## THE TASK
This exercise asks for every line of the material that contains the word "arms".

## DATA SECTION
===============

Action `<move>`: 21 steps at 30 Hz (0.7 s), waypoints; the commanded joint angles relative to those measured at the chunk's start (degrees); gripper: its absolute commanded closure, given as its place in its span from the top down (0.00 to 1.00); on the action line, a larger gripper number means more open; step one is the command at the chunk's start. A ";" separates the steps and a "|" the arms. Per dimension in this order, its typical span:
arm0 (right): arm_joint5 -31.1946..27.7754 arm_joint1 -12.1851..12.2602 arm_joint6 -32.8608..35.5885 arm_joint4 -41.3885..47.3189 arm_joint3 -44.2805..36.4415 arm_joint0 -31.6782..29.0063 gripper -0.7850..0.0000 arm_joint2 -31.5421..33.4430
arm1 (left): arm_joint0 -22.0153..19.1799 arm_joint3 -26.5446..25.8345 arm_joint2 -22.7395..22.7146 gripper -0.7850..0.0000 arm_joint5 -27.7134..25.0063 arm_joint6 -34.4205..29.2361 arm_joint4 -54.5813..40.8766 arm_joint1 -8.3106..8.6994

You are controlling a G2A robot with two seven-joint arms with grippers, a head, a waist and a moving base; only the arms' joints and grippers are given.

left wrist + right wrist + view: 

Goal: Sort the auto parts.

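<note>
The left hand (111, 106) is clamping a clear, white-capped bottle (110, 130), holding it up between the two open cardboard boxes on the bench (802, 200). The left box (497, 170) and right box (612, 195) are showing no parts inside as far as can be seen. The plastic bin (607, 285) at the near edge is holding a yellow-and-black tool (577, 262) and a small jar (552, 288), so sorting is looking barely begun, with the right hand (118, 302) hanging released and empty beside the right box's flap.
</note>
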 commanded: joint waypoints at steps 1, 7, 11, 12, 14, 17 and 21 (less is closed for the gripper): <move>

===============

## SOLUTION TO THE PROBLEM
Action `<move>`: 21 steps at 30 Hz (0.7 s), waypoints; the commanded joint angles relative to those measured at the chunk's start (degrees); gripper: its absolute commanded closure, given as its place in its span from the top down (0.00 to 1.00); on the action line, a larger gripper number means more open; step one is the command at the chunk's start. A ";" separates the steps and a "|" the arms. Per dimension in this order, its typical span:
You are controlling a G2A robot with two seven-joint arms with grippers, a head, a waist and a moving base; only the arms' joints and grippers are given.

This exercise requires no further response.